La "tía Mariana" se curó pronto de la herida; pero los ademanes y catadura de Lorencillo le hicieron una impresión tan profunda que continuamente se la vio despavorida y lanzando inciertas fatídicas miradas en torno. El solo nombre del pirata le causaba convulsiones violentas y más de una vez perdió totalmente el sentido al oír a los del puerto manifestar sus temores de algún nuevo desembarco de Lorencillo sobre nuestras playas. ¡Tan funesta y aterradora era la idea que atormentaba a la buena señora! doña Rita por su lado, aunque había sufrido mucho en el día del suceso y se horrorizaba a menudo recordando el inminente peligro a que habían estado expuestos su pudor e inocencia virginal, con todo, su juventud, un nuevo mundo que de momento a momento se desarrollaba ante sus ojos, acaso una imaginación menos exaltada que la de su aya o todo junto, fue gradualmente tranquilizándola y muy pronto estuvo en aptitud de ofrecer sus consuelos a la segunda mamá. Continuamente se le veía a su lado procurando consolarla y haciendo inútiles esfuerzos por alejar de su memoria aquella imagen ominosa.
—Imposible, hija mía, imposible! —exclamaba la vieja Mariana—; aquí le veo y me horrorizo. ¡Dios mío, no me deis el terrible castigo de encontrar con los míos los ojos de ese monstruo sacrílego. Perdonadme, Dios mío! Yo prefiero la muerte mil veces.
Tales y tan enérgicas eran las continuas plegarias de la "tía Mariana" y su agitado espíritu solo hallaba descanso en los rezos y demás prácticas religiosas. Desde la hora del alba se dedicaba a visitar los templos cercanos, evitando siempre la ocasión de sufrir otra sorpresa como la pasada. Dos años y medio habían transcurrido desde el suceso de San Román; poco se hablaba de Lorencillo y no había motivo para sospechar que después de las depredaciones, robos o incendios que había perpetrado en la Laguna de Términos y en Veracruz, intentase este feroz filibustero alguna nueva excursión sobre la villa de Campeche. Por lo menos nadie los esperaba ni había el menor preparativo de defensa; las fragatas del puerto entraban y salían sin tropiezo; no había noticia alguna funesta.

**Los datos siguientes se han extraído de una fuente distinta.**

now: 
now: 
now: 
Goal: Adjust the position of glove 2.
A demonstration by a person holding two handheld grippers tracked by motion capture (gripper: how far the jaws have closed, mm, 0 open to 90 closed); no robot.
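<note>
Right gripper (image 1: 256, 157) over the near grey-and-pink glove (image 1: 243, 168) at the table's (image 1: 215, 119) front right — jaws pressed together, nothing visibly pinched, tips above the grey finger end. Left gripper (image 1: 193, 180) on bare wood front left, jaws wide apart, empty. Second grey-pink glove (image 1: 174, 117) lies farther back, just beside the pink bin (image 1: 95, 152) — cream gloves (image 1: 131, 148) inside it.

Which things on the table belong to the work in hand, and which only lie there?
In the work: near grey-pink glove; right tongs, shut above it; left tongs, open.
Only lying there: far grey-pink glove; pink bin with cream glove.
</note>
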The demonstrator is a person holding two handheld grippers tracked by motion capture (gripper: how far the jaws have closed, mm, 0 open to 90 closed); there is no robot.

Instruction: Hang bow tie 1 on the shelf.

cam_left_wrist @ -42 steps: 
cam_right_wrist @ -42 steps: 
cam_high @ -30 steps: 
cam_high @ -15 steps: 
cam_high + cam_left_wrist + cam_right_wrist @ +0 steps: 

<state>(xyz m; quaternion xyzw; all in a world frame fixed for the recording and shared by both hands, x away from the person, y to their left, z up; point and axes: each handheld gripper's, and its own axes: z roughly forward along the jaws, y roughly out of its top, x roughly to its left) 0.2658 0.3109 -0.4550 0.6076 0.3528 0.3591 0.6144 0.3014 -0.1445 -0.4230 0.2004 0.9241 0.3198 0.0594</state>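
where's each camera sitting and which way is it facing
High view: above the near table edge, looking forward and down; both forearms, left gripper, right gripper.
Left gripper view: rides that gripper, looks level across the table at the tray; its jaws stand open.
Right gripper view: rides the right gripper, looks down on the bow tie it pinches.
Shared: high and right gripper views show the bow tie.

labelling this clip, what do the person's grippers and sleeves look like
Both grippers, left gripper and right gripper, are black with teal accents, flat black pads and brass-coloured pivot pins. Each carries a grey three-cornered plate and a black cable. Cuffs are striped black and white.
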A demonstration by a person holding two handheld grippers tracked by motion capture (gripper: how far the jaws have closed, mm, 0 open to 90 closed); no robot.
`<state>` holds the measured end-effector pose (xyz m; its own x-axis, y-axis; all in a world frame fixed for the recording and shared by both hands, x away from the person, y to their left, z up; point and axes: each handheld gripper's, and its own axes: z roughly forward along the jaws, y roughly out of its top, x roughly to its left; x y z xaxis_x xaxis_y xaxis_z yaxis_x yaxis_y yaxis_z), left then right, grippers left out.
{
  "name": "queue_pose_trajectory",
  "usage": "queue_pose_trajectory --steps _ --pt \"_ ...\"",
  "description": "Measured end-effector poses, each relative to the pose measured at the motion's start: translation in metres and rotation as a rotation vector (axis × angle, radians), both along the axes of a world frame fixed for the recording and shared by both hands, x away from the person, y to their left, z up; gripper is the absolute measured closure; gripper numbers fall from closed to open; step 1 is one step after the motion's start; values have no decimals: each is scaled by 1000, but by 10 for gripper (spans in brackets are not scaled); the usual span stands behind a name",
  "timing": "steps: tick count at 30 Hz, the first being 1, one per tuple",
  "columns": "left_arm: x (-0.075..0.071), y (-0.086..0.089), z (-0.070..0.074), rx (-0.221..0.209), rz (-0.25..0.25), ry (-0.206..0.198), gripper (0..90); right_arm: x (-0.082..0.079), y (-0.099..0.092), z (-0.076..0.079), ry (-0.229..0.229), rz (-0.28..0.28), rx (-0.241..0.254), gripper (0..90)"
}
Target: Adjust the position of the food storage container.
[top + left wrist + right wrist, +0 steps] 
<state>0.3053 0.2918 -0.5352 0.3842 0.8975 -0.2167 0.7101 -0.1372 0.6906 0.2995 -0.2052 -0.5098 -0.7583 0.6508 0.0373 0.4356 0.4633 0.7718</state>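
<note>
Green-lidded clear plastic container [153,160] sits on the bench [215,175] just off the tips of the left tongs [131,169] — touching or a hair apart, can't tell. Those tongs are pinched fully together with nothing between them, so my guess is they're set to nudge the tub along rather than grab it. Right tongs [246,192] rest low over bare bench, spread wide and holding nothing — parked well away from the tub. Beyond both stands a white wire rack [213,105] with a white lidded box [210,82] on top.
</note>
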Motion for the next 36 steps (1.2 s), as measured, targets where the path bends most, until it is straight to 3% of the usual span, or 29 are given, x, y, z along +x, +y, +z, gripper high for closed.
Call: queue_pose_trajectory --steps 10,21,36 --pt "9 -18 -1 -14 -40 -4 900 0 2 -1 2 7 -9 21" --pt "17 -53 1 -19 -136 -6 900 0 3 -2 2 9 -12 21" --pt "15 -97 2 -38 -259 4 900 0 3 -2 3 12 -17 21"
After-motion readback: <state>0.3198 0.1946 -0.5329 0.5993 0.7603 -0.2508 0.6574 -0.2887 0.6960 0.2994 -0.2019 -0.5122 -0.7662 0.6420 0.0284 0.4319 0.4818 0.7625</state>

Pero en un domingo, a las cuatro de la mañana, las campanas de la Iglesia del Jesús hicieron señal de misa; los vecinos concurrieron al momento y la "tía Mariana'' y su educanda fueron de las primeras. El toque de la misa remata, sale el padre. "¡Misericordia!" exclamó la vieja exhalando el alma en el mismo instante. Lorencillo se había presentado a su vista.
Sobre el sepulcro de la "tía Mariana" se puso una cruz. Ésta es la que antiguamente se veía en el atrio de aquella Iglesia.
X X X
El día 2 de Febrero de 1731, falleció en México la M.R. Sor Rita de San Miguel Romero y fue sepultada en el Convento de Santa Clara.